Thread: Question Regarding Merge Append and Parallel Execution of Index Scans on Partitioned Table
Question Regarding Merge Append and Parallel Execution of Index Scans on Partitioned Table
I had a question regarding the execution of the following query plan on a partitioned table with vector similarity search:
-------------------------------------------------------------------------------------------------------------------------------------------------------------------------------------------
Limit (cost=398.95..420.97 rows=100 width=12) (actual time=1.750..1.912 rows=100 loops=1)
Output: vector_items.id, ((vector_items.embedding <-> '[0.5,0.5,0.5,0.5,0.5]'::vector(5)))
Buffers: shared hit=2130
-> Merge Append (cost=398.95..22420.04 rows=100000 width=12) (actual time=1.749..1.899 rows=100 loops=1)

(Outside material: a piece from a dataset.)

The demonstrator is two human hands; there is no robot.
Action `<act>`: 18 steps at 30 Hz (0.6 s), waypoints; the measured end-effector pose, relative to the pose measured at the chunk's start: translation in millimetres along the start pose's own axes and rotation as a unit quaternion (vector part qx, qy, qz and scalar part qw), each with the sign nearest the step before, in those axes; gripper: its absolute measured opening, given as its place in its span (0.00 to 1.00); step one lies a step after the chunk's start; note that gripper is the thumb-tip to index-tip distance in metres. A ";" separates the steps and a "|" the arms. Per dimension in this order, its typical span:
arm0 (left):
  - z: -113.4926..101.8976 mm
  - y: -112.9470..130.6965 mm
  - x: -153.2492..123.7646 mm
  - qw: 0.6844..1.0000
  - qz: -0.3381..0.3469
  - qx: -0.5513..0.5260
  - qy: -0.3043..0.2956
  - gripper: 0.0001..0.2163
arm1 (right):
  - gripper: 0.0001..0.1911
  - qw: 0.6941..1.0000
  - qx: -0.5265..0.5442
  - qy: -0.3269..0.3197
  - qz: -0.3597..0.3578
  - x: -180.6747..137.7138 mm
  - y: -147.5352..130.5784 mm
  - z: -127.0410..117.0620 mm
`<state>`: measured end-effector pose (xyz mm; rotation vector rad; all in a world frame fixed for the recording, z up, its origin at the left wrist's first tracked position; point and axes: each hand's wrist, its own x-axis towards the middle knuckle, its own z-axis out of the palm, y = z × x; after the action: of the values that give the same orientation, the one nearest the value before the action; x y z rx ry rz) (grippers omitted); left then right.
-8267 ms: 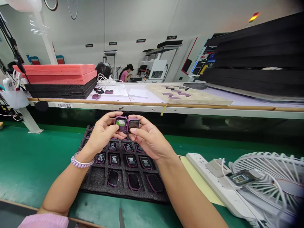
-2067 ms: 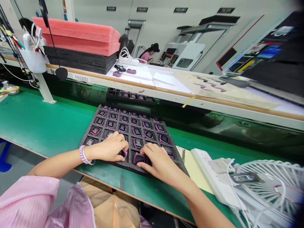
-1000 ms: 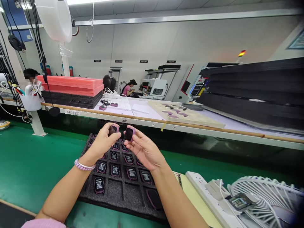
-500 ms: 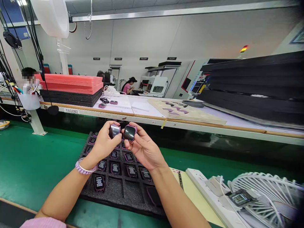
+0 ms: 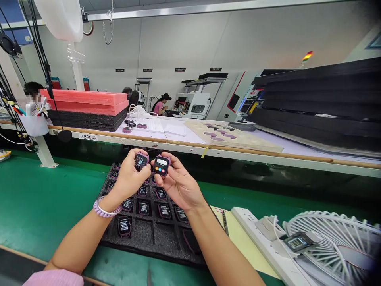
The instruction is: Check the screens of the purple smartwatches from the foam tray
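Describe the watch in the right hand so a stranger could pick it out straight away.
Find the black foam tray on the green bench. Just above it, the right hand holds a purple watch beside the left hand's. Its lit screen alone shows a white bar over coloured dots.

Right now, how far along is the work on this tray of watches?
Done: most pockets of the foam tray hold watches with text screens. In hand: the left hand holds one watch, the right hand another, lit. Left: two front pockets stand empty.
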<state>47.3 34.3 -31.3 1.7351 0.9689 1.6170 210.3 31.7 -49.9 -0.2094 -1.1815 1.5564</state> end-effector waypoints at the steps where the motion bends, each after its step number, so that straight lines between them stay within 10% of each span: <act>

Sort Key: ((vector_items.embedding <-> '[0.5,0.5,0.5,0.5,0.5]'::vector(5)))
Buffers: shared hit=2130
-> Index Scan using vector_items_p0_embedding_idx on public.vector_items_p0 vector_items_1 (cost=99.65..5250.52 rows=25126 width=12) (actual time=0.461..0.495 rows=26 loops=1)
Output: vector_items_1.id, (vector_items_1.embedding <-> '[0.5,0.5,0.5,0.5,0.5]'::vector(5))

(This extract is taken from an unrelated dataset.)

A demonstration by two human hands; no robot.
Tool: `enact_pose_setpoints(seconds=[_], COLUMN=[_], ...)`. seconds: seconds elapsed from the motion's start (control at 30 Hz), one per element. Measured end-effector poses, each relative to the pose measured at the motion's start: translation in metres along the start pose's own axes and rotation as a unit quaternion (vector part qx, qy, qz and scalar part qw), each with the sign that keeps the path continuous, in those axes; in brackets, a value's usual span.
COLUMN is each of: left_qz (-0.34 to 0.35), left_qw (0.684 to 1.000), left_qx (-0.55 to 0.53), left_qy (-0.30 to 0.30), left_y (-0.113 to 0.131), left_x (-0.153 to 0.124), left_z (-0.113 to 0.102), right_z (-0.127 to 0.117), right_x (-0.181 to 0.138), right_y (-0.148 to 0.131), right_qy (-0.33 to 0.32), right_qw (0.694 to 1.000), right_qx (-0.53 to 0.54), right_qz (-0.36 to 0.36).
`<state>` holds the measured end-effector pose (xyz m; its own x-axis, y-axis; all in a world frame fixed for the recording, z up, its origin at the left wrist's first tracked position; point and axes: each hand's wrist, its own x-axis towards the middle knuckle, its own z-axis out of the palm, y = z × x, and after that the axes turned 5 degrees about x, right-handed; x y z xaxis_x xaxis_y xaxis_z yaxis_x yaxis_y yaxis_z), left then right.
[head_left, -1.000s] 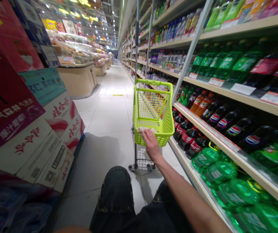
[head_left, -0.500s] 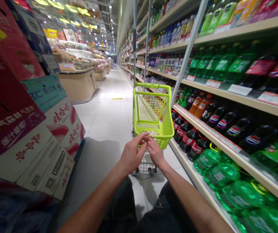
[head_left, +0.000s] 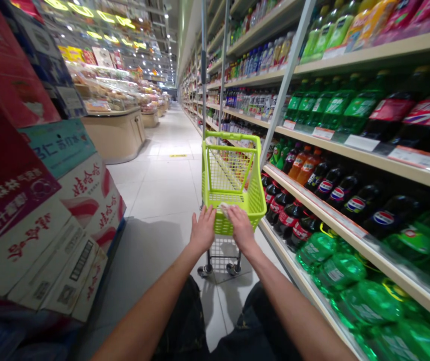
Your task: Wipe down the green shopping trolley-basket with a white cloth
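Observation:
A small lime-green shopping cart [head_left: 253, 199] stands in the aisle right in front of me, beside the drinks shelf. My left hand [head_left: 203, 229] rests on the cart's near rim with its fingers stretched out. My right hand [head_left: 240, 226] lies on the same rim just to the right, fingers curled over a small white cloth [head_left: 224, 207] that peeks out between the two hands. My knees in dark trousers [head_left: 185, 321] show at the bottom.
Shelves of soda bottles [head_left: 343, 190] run along the right, with green bottles [head_left: 350, 281] on the lowest tier. Stacked cartons [head_left: 49, 220] crowd the left side. A tiled aisle [head_left: 162, 185] stretches ahead past a counter [head_left: 113, 133].
A second ago only my right hand was on the cart rim with the cloth. My left hand came up, met the right, and now lies flat on the rim.

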<state>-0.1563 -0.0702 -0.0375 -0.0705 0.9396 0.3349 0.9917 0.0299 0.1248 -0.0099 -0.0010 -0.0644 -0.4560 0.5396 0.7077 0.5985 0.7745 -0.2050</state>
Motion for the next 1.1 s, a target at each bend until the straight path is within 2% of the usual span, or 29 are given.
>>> enact_pose_setpoints(seconds=[0.07, 0.13, 0.2, 0.33, 0.43, 0.53, 0.6, 0.73, 0.8, 0.97, 1.1], left_qz=[0.009, 0.004, -0.002, -0.004, -0.01, -0.011, -0.013, -0.009, -0.004, -0.008, 0.027], left_qw=[0.999, 0.999, 0.999, 0.998, 0.998, 0.998, 0.998, 0.997, 0.997, 0.998, 0.998], left_qx=[0.024, 0.037, 0.047, 0.062, 0.064, 0.061, 0.063, 0.072, 0.072, 0.056, 0.052], left_qy=[-0.02, -0.017, -0.009, 0.0, -0.005, -0.012, -0.013, -0.014, -0.017, -0.025, -0.019], left_y=[0.002, 0.003, 0.006, 0.008, 0.009, 0.011, 0.013, 0.014, 0.012, 0.016, 0.027], left_x=[-0.001, -0.002, -0.003, -0.005, -0.006, -0.008, -0.008, -0.009, -0.009, -0.008, -0.008], left_z=[0.003, 0.007, 0.011, 0.012, 0.01, 0.01, 0.01, 0.009, 0.006, 0.004, 0.004], right_z=[-0.014, -0.021, -0.016, 0.004, -0.005, -0.019, -0.018, 0.0, -0.002, -0.026, -0.011], right_x=[-0.013, -0.02, -0.019, -0.011, -0.013, -0.018, -0.018, -0.014, -0.015, -0.023, -0.023], right_y=[0.022, 0.029, 0.019, -0.009, 0.005, 0.025, 0.02, -0.006, -0.001, 0.036, 0.014], right_qy=[0.053, 0.091, 0.081, 0.021, 0.03, 0.077, 0.082, 0.02, 0.024, 0.12, 0.082], right_qw=[0.997, 0.992, 0.994, 1.0, 0.999, 0.994, 0.993, 0.999, 0.999, 0.987, 0.995], right_qx=[-0.017, -0.033, -0.033, -0.008, -0.012, -0.034, -0.035, -0.004, -0.001, -0.044, -0.033], right_qz=[0.045, 0.078, 0.07, 0.004, 0.01, 0.069, 0.082, 0.028, 0.025, 0.098, 0.049])
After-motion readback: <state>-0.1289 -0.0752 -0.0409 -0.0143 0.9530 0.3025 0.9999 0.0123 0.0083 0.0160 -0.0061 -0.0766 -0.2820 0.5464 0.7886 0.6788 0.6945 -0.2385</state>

Order By: (vector_items_1.embedding <-> '[0.5,0.5,0.5,0.5,0.5]'::vector(5))
Buffers: shared hit=525
-> Index Scan using vector_items_p1_embedding_idx on public.vector_items_p1 vector_items_2 (cost=99.68..5223.56 rows=24978 width=12) (actual time=0.420..0.460 rows=29 loops=1)

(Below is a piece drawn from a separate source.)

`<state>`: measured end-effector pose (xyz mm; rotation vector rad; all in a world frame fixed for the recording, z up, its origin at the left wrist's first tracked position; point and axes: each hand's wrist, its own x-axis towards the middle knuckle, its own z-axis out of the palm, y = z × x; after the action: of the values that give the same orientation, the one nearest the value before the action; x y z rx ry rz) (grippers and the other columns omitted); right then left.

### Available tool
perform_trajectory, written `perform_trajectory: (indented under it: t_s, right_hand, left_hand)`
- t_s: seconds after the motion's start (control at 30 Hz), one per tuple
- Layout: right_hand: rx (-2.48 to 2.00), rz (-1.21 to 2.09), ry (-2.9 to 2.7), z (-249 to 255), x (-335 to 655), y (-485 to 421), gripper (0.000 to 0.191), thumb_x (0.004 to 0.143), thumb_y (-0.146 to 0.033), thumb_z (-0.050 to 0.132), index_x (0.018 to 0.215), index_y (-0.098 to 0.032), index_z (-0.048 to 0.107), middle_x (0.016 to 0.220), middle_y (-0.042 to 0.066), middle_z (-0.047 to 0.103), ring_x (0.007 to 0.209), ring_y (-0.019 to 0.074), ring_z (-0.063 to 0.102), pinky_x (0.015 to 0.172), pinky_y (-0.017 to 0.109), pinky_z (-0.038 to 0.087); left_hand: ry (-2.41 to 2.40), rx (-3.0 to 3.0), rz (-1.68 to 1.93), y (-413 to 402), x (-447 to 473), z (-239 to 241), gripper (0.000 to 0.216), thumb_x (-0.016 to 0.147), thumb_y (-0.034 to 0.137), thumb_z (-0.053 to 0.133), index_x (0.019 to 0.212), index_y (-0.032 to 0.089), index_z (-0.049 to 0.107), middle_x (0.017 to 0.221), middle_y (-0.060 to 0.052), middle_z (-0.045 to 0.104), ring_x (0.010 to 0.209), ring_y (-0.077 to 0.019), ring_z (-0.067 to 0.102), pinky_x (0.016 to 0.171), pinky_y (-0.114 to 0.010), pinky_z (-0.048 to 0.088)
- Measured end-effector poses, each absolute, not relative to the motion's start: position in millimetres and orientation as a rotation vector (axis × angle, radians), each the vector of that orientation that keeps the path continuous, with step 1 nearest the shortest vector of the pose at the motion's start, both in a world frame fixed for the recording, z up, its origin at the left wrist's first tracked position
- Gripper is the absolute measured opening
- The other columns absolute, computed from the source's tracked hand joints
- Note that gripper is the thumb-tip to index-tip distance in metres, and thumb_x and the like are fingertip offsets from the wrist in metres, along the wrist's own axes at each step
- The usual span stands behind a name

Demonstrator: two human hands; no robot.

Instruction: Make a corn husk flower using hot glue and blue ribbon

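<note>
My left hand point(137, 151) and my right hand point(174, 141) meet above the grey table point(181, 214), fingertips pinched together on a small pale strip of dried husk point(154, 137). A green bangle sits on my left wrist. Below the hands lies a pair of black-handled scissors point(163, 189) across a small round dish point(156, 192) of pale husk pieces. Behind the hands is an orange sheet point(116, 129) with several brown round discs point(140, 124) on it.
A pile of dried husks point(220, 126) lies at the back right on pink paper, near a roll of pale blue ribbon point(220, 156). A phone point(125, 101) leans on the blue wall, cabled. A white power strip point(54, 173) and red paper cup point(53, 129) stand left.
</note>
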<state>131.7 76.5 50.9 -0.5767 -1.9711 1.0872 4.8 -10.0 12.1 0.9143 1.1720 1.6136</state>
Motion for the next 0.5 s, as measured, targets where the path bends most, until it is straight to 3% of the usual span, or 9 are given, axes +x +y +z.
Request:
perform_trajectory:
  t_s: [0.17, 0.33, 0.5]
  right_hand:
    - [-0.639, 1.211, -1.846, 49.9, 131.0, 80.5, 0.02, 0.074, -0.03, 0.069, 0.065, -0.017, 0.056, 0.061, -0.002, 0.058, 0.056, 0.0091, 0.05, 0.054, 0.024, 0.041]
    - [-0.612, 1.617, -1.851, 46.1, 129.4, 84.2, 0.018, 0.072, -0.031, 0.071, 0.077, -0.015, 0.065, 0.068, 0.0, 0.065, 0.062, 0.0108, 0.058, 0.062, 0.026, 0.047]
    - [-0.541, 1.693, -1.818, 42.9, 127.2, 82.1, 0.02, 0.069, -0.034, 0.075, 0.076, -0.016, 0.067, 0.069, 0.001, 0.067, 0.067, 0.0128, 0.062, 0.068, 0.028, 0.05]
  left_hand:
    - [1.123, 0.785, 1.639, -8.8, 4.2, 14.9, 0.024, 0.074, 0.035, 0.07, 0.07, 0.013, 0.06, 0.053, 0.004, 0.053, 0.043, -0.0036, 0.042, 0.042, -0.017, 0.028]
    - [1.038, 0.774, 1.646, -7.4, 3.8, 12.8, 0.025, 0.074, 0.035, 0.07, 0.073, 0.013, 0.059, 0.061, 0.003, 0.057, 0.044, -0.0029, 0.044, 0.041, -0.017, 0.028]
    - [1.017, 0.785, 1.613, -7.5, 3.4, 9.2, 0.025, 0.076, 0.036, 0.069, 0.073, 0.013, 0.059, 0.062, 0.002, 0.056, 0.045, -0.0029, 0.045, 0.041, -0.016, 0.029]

Output: vector_items_2.id, (vector_items_2.embedding <-> '[0.5,0.5,0.5,0.5,0.5]'::vector(5))
Order By: (vector_items_2.embedding <-> '[0.5,0.5,0.5,0.5,0.5]'::vector(5))
Buffers: shared hit=494
-> Index Scan using vector_items_p2_embedding_idx on public.vector_items_p2 vector_items_3 (cost=99.80..5227.42 rows=24971 width=12) (actual time=0.422..0.454 rows=27 loops=1)
Output: vector_items_3.id, (vector_items_3.embedding <-> '[0.5,0.5,0.5,0.5,0.5]'::vector(5))
Order By: (vector_items_3.embedding <-> '[0.5,0.5,0.5,0.5,0.5]'::vector(5))
Buffers: shared hit=550
-> Index Scan using vector_items_p3_embedding_idx on public.vector_items_p3 vector_items_4 (cost=99.77..5218.50 rows=24925 width=12) (actual time=0.442..0.470 rows=21 loops=1)
Output: vector_items_4.id, (vector_items_4.embedding <-> '[0.5,0.5,0.5,0.5,0.5]'::vector(5))
Order By: (vector_items_4.embedding <-> '[0.5,0.5,0.5,0.5,0.5]'::vector(5))
Buffers: shared hit=561
Planning:
Buffers: shared hit=38
Planning Time: 0.384 ms
Execution Time: 1.975 ms
My main question is:
Are these Index Scans executed sequentially (one after the other as the
Merge Append
requests tuples)?Or are they possibly executed in parallel, in advance, or concurrently in some way?
I understand that Merge Append
requires the first tuple from all child nodes before producing its own first tuple, which can make parallelism difficult. But given that:
Each child index scan already returns sorted output
There are more workers available than the number of partitions
... wouldn't it theoretically be possible to execute these index scans in parallel (one per worker), with the Merge Append
node just merging pre-sorted streams?
Would appreciate any insight into how execution and planning behave in such a case, and whether there are ways to influence or improve this behavior.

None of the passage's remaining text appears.